The Strategic Goals
- improve Zelig's robustness and stability through the development of an extensive test suite
- improve Zelig's documentation
- increase adoption
- build a user community
- begin next stage research to implement advanced models
Cite Zelig, please reference:
Imai, Kosuke, Gary King, and Olivia Lau. 2008. “Toward A Common Framework for Statistical Analysis and Development.” Journal of Computational and Graphical Statistics, Vol. 17, No. 4 (December), pp. 892-913, http://j.mp/msE15c.
Choirat, Christine; Christopher Gandrud, James Honaker; Kosuke Imai; Gary King; Olivia Lau. 2017. Zelig: Everyone's Statistical Software, Version 5.0-15, URL: http://ZeligProject.org.
We also thank all contributors to the Zelig project, including: Vito D’Orazio, Jennifer McGrath, Muhammed Y. Idris, Ista Zhan, Justin Grimmer, Jason Wittenberg, Badri Narayan Bhaskar, Skyler J. Cranmer, Ben Goodrich, Ying Lu, Patrick Lam, Nicholas Carnes, Alexander D’Amour, Delia Bailey, Ferdinand Alimadhi, Elena Villalon, Matt Owen.

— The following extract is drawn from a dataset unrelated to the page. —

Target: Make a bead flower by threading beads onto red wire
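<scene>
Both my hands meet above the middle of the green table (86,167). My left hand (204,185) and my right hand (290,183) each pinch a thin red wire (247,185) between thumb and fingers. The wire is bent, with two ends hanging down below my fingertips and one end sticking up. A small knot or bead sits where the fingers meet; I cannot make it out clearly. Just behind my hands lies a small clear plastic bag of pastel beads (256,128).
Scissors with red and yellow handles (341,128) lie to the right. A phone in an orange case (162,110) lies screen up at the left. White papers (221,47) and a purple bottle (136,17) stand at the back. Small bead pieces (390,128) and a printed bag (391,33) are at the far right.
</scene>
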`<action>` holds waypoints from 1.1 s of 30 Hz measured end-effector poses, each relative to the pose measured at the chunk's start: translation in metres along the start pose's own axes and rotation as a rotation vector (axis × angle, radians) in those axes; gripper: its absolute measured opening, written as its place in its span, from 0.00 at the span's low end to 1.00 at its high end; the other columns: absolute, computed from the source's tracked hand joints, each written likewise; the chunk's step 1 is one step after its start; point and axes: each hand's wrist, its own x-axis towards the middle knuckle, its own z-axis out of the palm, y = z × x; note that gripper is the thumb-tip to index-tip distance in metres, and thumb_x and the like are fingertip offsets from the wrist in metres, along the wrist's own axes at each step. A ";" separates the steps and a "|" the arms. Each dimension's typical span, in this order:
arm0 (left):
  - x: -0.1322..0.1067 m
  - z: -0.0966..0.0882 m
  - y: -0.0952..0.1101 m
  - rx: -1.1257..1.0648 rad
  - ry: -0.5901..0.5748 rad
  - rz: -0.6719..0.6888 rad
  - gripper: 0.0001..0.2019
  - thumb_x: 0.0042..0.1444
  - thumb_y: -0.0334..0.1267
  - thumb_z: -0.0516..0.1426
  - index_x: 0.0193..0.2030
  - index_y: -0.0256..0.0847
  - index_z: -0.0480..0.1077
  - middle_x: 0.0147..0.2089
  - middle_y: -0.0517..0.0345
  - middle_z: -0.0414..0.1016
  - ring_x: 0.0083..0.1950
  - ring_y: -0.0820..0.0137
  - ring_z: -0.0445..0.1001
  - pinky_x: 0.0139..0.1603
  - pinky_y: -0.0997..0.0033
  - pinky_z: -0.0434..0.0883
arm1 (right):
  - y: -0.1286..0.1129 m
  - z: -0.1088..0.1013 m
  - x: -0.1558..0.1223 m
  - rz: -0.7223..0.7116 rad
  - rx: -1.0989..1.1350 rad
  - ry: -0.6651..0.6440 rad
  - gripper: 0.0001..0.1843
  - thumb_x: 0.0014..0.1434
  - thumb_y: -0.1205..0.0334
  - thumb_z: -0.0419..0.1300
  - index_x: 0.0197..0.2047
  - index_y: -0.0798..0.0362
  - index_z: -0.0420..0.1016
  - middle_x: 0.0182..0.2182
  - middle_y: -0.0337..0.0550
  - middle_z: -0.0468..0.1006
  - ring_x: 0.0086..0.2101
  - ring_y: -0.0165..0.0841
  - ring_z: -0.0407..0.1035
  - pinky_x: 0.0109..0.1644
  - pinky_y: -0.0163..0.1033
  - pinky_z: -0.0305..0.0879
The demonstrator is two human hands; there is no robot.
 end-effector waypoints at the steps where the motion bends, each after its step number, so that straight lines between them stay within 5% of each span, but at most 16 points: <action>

Zelig (noun) /ˈzɛlɪɡ/ : An entity with chameleon like characteristics, able to change appearance and form to fit appropriately in any circumstance.
Leonard Zelig was born in Brooklyn, New York at the turn of the century into a Jewish immigrant family. He gained notoriety and celebrity status during the 1920s due to his supernatural ability to look and act like whomever was around him. F. Scott Fitzgerald penned in his memoirs of meeting Leonard Zellman, a charming and impeccably dressed aristocrat, at an affluent garden party in Long Island. Lou Zelig turned up soon after at the New York Yankees spring training camp in Florida. Later, he was seen as a member of Al Capone’s Cosa Nostra and a black jazz musician in Chicago. Leonard inspired Woody Allen’s 1983 fictionalized documentary film, Zelig, about this “chameleon man” who changed his appearance and persona to comfortably blend into his surroundings and integrate himself into important historical events. Similarly, Zelig: Everyone's Statistical Software is intended to fit in every situation, and to work for every model and approach.